**EXERCISE OBJECTIVE:**
Below are entries with pictures in them. Output exactly the lines starting at the line with "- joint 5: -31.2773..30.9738" and ending at the line with "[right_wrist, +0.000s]", both included, but not the pictures.

**SUPPLIED RECORDS:**
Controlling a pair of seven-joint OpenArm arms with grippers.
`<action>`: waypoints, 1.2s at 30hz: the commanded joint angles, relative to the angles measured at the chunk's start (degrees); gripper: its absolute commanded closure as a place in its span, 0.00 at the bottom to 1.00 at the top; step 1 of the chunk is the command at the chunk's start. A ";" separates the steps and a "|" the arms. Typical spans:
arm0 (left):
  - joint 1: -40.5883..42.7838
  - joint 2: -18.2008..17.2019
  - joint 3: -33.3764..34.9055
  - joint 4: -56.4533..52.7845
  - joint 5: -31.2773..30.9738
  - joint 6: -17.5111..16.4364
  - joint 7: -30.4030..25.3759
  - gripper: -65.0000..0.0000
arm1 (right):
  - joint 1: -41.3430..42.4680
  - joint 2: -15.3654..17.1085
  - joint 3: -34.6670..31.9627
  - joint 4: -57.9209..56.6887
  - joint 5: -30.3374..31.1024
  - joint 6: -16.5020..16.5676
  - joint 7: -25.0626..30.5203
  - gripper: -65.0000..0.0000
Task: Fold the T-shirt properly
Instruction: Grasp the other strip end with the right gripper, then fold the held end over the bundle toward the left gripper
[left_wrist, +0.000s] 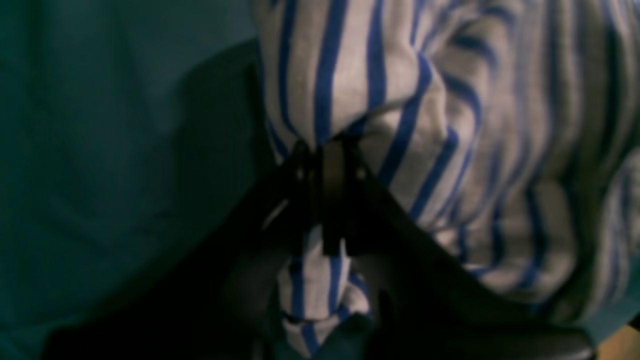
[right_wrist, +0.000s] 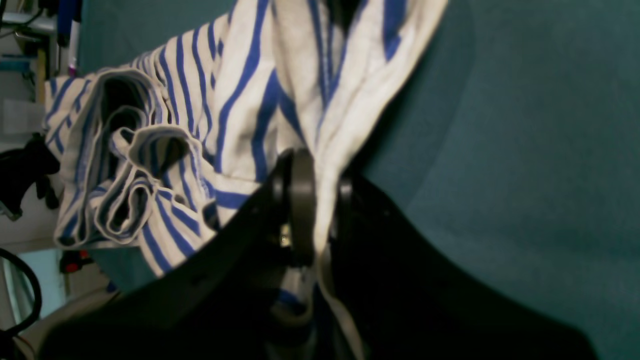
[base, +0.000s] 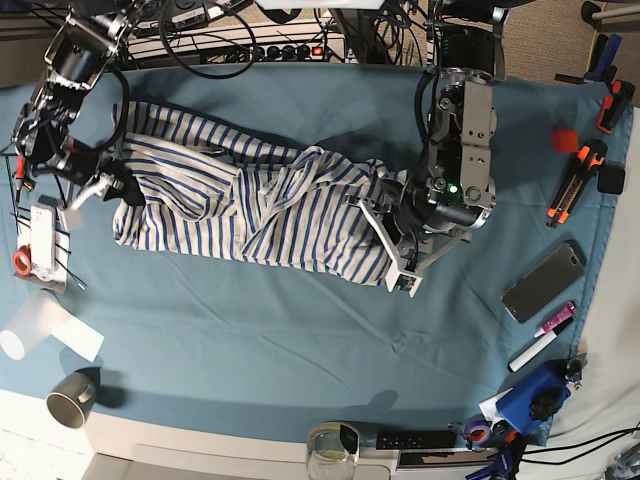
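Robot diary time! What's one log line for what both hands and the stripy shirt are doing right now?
left hand: shut on T-shirt | right hand: shut on T-shirt | T-shirt: bunched on teal tablecloth, not folded

The T-shirt (base: 250, 205), white with thin blue stripes, lies crumpled and stretched lengthwise across the far half of the tablecloth (base: 300, 350), nearer its far edge than its near one. Folds bunch through its middle, and both of its ends are gathered into tight, pinched ridges.
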 joint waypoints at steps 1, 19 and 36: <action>-0.76 0.20 0.00 1.01 -1.18 -0.22 -0.81 1.00 | 1.92 1.55 -0.13 0.46 0.33 0.09 -0.23 1.00; 4.94 0.33 2.67 1.01 -11.80 -3.23 -0.90 1.00 | 26.18 5.31 -16.76 0.46 1.25 1.84 -0.23 1.00; 4.92 0.33 13.35 1.01 -0.59 1.86 -1.07 1.00 | 32.96 2.40 -47.54 0.46 25.12 3.93 -0.23 1.00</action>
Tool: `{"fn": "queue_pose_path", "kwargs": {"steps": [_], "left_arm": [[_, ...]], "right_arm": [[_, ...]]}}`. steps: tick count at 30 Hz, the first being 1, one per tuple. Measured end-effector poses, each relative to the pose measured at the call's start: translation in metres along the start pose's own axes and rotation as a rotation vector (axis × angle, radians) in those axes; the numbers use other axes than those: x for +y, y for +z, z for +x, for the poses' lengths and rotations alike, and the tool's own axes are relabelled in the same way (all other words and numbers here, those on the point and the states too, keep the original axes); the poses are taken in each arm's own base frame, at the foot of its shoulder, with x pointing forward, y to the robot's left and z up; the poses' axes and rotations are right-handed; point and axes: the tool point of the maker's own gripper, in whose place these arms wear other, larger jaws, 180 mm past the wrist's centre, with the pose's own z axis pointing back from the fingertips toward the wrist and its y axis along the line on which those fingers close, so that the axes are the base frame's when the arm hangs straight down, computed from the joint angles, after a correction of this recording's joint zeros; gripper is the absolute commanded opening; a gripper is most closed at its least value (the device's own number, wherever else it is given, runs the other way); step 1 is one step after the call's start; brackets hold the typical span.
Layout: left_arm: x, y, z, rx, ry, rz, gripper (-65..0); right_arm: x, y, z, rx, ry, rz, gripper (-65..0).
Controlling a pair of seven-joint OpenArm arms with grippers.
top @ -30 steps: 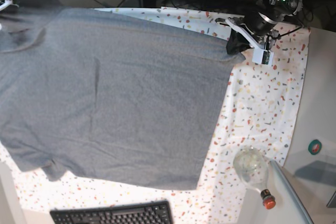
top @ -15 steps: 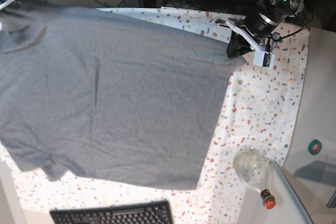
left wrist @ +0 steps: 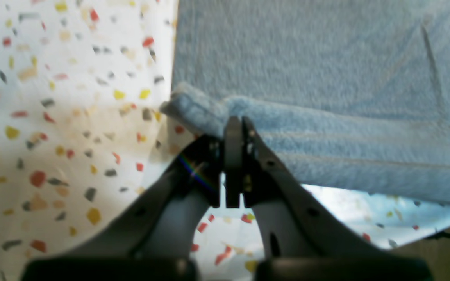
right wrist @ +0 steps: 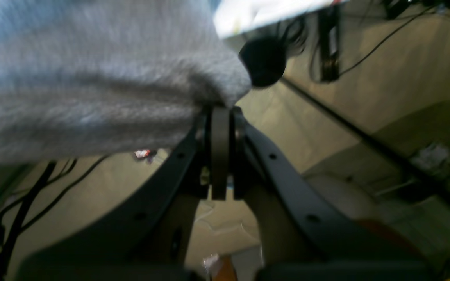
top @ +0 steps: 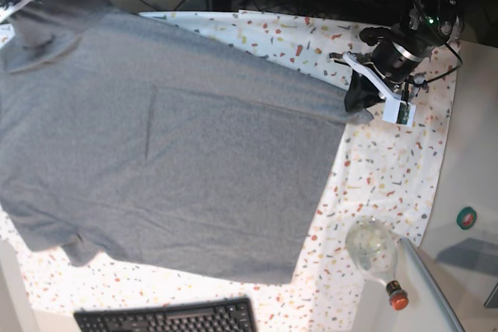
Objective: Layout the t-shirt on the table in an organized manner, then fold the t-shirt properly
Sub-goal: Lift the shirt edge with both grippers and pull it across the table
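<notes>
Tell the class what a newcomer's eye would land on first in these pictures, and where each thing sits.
First comes the grey t-shirt, spread wide over the left and middle of the speckled table. Next, the left gripper at the table's far right, shut on the shirt's hem corner, and the right gripper pinching another bunch of the fabric out past the table's edge. Last, a clear bottle with an orange cap lies near the front right corner.

1. A grey t-shirt (top: pixel 171 145) lies spread across the speckled table (top: pixel 397 169).
2. At far right, the left gripper (top: pixel 359 97) pinches its corner.
3. A keyboard (top: pixel 167 318) sits near; a bottle (top: pixel 377 258) lies near right.
</notes>
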Motion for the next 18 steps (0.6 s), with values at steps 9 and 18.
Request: {"fn": "queue_pose_path", "kwargs": {"steps": [9, 18], "left_arm": [[0.003, -0.003, -0.009, 0.024, 0.01, 0.004, -65.0], [-0.01, -0.048, -0.045, 0.156, -0.114, -0.008, -65.0]], "right_arm": [[-0.001, -0.006, 0.0, -0.017, -0.002, 0.008, -65.0], [0.004, -0.08, 0.098, -0.057, 0.044, 0.097, -65.0]]}}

**TASK OUTPUT:**
  - joint 5: -31.2773..30.9738
  - joint 6: -17.5111..16.4364
  - joint 7: -30.4030..25.3759
  - gripper: -65.0000..0.0000
arm1 (right):
  - joint 1: -41.3430..42.4680
  - joint 2: -15.3654..17.1085
  - joint 3: -34.6670..31.9627
  - joint 4: -57.9209..56.6887
  - joint 5: -30.3374..31.1024
  - joint 6: -16.5020..16.5676
  - joint 7: -25.0626..30.5203
  - gripper: -65.0000..0.0000
Task: Fold the T-shirt properly
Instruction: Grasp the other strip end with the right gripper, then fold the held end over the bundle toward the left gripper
[left_wrist, +0.000s] 
[right_wrist, +0.000s] 

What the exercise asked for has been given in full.